◆ ACTION ITEM ◆
Please copy out every line in the records below that includes the word "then".

[Dataset items]
=====
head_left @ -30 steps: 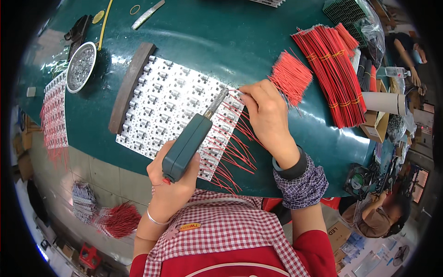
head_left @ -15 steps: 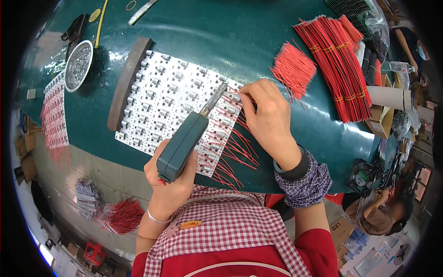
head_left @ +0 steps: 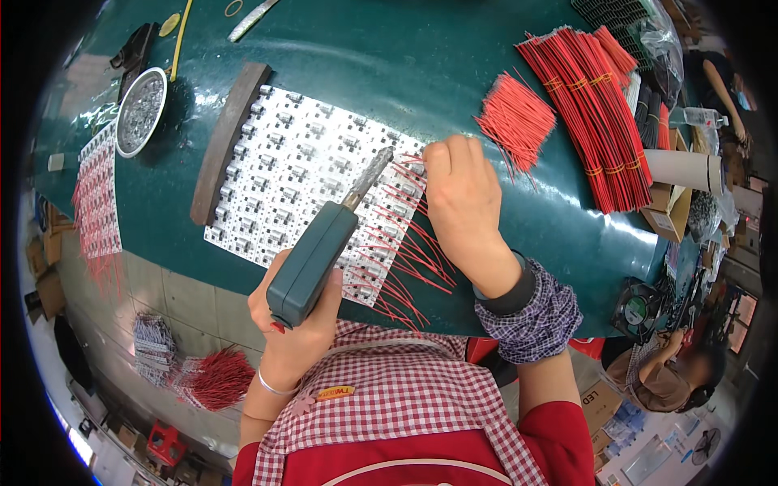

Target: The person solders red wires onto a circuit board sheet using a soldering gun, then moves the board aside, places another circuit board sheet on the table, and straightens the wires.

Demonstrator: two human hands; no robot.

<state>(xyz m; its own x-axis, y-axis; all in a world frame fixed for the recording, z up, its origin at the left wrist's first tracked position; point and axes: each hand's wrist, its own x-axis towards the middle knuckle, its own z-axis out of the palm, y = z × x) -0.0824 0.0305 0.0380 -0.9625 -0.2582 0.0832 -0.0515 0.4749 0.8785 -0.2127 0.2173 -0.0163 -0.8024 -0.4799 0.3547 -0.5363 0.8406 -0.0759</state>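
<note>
My left hand (head_left: pixel 301 312) grips a dark green soldering iron (head_left: pixel 312 263) with a metal tip pointing up and right. That tip is over the upper right part of a white panel of small circuit boards (head_left: pixel 304 162). Thin red wires (head_left: pixel 417 243) stick out along the panel's right side. Beside its upper right corner, my right hand (head_left: pixel 464 202) is closed with its back facing up. Several red wire ends run up to its fingers, but the fingertips are hidden, so I cannot tell what they hold. A dark bar (head_left: pixel 231 146) lies along the panel's left edge.
A loose pile of short red wires (head_left: pixel 519 121) and tied red wire bundles (head_left: pixel 587 117) lie to the right. At the left are a white bowl of grey bits (head_left: pixel 140 113) and another wired panel (head_left: pixel 97 190). A small fan (head_left: pixel 636 309) stands at the right table edge.
The soldering iron has drawn back slightly down and left. My right hand has turned over from a visible pinch on a red wire, so its fingertips no longer show.
</note>
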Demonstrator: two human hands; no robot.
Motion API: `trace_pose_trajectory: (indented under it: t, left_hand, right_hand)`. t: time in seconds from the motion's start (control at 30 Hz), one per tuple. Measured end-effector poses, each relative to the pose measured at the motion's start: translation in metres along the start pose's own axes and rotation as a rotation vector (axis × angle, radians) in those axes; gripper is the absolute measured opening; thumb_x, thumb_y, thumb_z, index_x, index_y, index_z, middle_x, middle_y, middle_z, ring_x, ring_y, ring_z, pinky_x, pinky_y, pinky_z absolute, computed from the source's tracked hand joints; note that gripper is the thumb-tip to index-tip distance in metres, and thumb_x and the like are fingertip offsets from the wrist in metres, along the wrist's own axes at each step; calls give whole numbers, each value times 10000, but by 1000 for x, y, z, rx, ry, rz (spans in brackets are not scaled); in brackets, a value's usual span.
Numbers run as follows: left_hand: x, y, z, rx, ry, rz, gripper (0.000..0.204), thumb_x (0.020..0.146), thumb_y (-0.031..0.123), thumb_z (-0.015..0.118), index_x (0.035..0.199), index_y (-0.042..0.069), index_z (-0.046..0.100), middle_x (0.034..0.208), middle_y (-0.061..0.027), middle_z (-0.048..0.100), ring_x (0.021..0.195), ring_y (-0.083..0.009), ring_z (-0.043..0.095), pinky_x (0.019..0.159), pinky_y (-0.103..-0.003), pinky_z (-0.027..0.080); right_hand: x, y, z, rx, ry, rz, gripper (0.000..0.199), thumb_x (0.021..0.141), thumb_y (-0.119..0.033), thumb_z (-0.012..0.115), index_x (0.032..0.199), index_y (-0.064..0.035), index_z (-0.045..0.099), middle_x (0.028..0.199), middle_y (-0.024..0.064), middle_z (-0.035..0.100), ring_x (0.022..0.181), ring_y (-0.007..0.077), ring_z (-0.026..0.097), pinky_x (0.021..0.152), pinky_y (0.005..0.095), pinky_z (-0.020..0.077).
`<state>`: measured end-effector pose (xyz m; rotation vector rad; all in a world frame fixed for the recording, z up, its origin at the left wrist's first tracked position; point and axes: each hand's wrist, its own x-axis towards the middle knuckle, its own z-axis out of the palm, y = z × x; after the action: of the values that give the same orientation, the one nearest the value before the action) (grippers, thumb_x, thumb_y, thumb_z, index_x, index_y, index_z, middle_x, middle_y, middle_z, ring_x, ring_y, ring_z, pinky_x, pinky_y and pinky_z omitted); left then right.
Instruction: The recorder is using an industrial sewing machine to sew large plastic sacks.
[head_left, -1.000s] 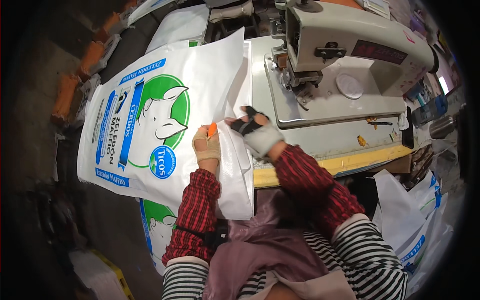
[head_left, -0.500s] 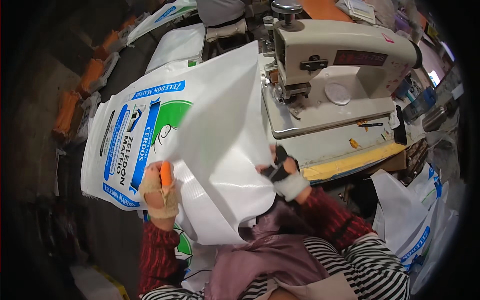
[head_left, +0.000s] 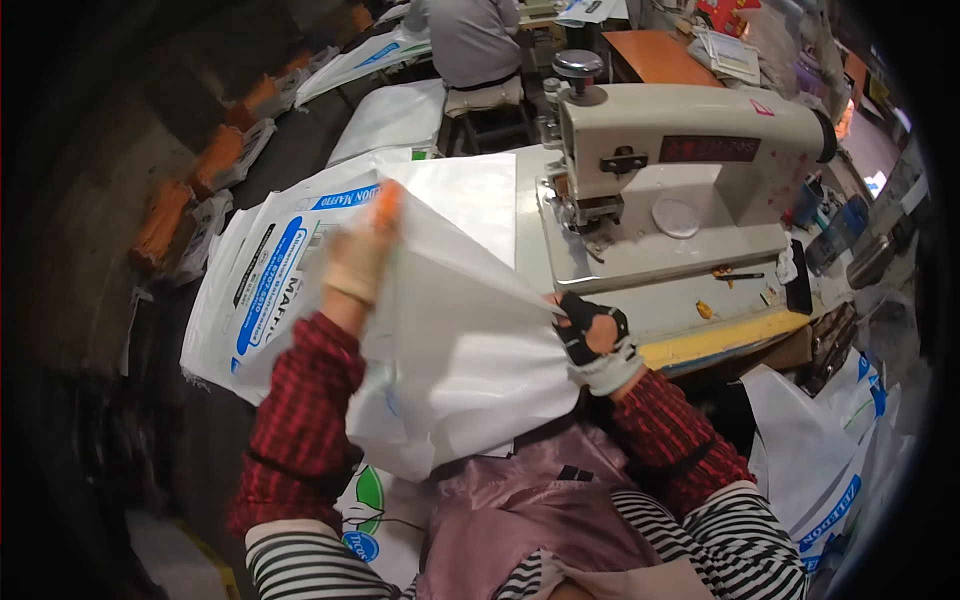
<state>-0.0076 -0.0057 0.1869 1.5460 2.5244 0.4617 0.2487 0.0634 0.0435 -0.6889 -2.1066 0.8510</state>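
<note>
A white woven plastic sack [head_left: 470, 350] spreads from my lap up over a pile of printed sacks [head_left: 225, 300] on the left. My right hand [head_left: 598, 345], in a black and pale fingerless glove, pinches the sack's right edge, drawing it into folds. At the far edge of the same sack is my left hand [head_left: 365, 240], with an orange finger cover and a beige wrap. Motion smears its fingers, so their grip does not show. Beyond my right hand stands a cream sewing machine [head_left: 690, 130], its needle area left of the arm.
The table's yellow front edge [head_left: 720, 335] lies just right of my right hand. Scissors-like dark tool [head_left: 738, 276] and a phone [head_left: 797, 278] rest near the machine. More sacks [head_left: 820, 450] hang at lower right. A seated person [head_left: 462, 45] is at the back.
My left hand has swept far up along the sack, and the tall raised flap has come down. My right hand has closed on the sack's edge. The view has shifted, showing more at the back.
</note>
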Motion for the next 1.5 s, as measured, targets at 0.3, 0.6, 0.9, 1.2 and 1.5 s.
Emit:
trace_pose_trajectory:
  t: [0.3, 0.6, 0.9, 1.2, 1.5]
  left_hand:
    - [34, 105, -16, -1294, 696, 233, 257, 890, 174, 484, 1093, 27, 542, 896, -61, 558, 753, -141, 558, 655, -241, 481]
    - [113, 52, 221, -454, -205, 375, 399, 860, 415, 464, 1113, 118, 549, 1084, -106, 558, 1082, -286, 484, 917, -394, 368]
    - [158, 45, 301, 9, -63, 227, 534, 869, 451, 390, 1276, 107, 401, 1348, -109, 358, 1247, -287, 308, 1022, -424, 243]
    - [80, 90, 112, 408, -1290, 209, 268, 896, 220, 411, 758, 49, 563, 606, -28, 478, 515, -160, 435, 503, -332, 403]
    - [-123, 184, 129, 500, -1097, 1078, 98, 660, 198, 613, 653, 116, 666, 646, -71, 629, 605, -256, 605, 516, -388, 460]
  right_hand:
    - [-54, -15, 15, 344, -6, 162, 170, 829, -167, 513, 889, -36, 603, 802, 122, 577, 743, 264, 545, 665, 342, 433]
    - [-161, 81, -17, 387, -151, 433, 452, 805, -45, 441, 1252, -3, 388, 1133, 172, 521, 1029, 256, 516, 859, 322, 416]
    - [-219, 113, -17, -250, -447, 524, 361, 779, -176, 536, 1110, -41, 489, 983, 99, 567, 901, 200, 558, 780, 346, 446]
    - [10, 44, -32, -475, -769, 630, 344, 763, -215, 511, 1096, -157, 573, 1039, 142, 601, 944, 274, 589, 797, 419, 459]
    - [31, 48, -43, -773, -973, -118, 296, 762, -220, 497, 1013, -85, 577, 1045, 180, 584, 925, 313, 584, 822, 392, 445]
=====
◆ OUTPUT OF THE EXERCISE ◆
Target: The person solders red wires onto a circuit board sheet using a soldering gun, then moves the board aside, places another circuit board sheet on the table, and straightens the wires.
`<state>`: measured end-effector pose (xyz m; rotation vector rad; all in a world frame fixed for the recording, z up, its origin at the left wrist's first tracked position; point and axes: each hand's wrist, its own x-axis towards the middle knuckle, its own z-axis out of the palm, y = z × x; after the action: of the values that give the same orientation, the one nearest the value before the action) (grippers, thumb_x, thumb_y, thumb_z, index_x, index_y, index_z, middle_x, middle_y, middle_z, ring_x, ring_y, ring_z, pinky_x, pinky_y and pinky_z omitted); left then right.

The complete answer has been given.